Workers do blocking waits for additions to the per-bucket list. When anything is available, a worker will atomically move it to its own queue. If there are multiple available objects, the worker will take them until it hits a configured maximum limit.

The worker queue batch is then processed.

First, if this is an image (non-LFA) bucket, the groups of the images are recorded for the presence microservice.

Next, the ingest task is run on the batch of objects. Guider images are sorted to the end of the batch so that the necessary dimension records are likely to be in place when their ingestion is attempted. Callbacks are used to handle success, ingest failure, and metadata translation failure cases. For success, the processed objects are removed from the worker queue, and a Summit webhook is triggered for each exposure that they belong to. On ingest failure, a count is incremented in Redis for the uningested object. If the count reaches a configured maximum, the object is removed from the worker queue. Metadata failure always removes the object from the worker queue, as it is not a recoverable error.

Finally, if any objects were successfully ingested, the visit definition task is called for each of them.

Dependencies - S3DF

Dependencies include: Ceph, Weka Kubernetes PV storage for Redis, Butler database

Dependencies - External

None

Disaster Recovery

All information is still in the original bucket, so manual reingestion can be used to recover from a disaster or failure. There are two techniques:

  • Manually trigger auto-ingest by simulating webhook notifications. The trigger_ingest.py script in lsst-dm/data-curation-tools does this.

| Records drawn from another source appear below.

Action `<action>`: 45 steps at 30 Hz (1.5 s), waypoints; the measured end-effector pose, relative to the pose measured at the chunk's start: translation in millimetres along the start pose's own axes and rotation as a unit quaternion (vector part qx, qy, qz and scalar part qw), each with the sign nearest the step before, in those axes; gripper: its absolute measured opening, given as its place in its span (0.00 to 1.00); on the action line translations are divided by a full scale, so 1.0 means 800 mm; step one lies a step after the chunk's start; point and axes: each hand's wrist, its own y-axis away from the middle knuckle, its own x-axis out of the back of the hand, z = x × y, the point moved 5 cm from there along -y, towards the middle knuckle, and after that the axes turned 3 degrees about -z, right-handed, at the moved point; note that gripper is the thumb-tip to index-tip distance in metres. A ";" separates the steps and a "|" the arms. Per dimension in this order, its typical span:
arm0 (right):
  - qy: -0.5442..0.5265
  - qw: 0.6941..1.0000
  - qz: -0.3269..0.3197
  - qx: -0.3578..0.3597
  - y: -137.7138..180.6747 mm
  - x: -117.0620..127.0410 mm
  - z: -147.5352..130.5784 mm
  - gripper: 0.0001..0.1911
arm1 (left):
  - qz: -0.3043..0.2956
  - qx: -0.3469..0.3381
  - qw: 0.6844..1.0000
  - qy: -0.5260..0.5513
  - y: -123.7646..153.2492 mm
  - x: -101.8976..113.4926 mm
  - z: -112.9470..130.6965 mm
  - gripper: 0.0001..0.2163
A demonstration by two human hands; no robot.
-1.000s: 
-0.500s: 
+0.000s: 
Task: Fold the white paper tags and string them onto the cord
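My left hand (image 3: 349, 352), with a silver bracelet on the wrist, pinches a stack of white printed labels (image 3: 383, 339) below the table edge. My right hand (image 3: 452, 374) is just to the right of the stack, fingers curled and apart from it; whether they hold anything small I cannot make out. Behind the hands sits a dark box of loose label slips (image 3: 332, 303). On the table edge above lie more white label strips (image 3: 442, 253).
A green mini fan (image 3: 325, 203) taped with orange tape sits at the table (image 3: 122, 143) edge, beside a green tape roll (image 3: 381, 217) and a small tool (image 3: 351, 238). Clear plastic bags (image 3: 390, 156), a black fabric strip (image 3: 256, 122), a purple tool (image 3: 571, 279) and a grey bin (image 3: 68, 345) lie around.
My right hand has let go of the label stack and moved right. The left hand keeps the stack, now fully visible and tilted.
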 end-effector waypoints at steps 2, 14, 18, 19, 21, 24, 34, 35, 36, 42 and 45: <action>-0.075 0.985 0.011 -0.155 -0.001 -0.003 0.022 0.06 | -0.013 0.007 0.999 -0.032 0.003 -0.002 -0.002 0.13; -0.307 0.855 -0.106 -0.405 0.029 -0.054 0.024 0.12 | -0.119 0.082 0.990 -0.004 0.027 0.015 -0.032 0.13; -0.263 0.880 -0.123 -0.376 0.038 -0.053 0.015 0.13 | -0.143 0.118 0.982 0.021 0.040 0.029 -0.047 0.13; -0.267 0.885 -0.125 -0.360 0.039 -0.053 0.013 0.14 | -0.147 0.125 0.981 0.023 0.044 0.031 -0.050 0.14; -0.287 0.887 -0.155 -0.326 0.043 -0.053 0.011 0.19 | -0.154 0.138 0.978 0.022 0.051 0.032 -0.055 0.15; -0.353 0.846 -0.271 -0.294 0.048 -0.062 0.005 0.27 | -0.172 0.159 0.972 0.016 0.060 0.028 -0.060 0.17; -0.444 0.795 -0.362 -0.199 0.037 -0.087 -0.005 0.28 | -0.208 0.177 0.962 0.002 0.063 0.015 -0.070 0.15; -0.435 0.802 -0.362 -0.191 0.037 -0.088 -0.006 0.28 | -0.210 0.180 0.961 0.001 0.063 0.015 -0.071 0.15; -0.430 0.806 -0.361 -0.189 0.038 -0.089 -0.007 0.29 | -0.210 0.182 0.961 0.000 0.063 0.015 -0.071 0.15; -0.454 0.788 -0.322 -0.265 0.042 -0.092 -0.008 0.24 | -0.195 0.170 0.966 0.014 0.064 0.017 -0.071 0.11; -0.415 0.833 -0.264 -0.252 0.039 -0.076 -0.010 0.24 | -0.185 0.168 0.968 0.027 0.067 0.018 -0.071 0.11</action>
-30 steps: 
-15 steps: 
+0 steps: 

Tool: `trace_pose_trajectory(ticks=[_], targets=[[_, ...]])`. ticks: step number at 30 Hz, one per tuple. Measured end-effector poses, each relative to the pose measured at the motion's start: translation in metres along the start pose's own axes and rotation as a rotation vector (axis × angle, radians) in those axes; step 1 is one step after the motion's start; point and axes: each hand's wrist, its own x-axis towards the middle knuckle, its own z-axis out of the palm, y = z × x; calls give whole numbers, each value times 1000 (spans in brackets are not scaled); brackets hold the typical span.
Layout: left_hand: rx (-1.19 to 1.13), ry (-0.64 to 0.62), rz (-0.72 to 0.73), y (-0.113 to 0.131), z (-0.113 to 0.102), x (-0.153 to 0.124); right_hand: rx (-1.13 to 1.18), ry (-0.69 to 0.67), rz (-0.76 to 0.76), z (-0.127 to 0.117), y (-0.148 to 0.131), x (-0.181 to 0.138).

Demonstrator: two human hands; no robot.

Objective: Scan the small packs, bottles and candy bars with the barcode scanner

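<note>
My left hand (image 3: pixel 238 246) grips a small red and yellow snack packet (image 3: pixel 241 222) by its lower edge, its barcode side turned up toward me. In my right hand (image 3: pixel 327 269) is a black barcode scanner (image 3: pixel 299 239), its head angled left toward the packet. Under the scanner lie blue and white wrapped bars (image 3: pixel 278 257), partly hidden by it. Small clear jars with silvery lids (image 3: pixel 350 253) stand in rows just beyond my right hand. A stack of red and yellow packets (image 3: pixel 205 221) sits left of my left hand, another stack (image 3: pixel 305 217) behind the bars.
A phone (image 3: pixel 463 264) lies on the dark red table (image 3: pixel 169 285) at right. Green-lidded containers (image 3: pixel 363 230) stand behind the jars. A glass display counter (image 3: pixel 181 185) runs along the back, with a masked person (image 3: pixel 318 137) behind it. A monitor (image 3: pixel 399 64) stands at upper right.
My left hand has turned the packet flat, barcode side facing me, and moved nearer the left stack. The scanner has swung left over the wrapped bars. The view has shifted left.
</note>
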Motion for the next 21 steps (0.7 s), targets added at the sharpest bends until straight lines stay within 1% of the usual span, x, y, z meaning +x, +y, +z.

  • Manually ingest images using the butler ingest-raws command.

Note that boresight locations and spatial regions associated with a detector exposure image can be updated within the Butler Registry; this is now expected to take place daily as part of the Alert Production catch-up processing. If the Butler Registry database has been lost and is re-created using either of these mechanisms, the original values will be restored. If some but not all of the detectors for an exposure have been ingested and had their metadata updated, later ingestion of other detectors from the raws will generally fail due to metadata conflicts. butler ingest-raws --update-records can override this at the cost of losing the updated metadata values.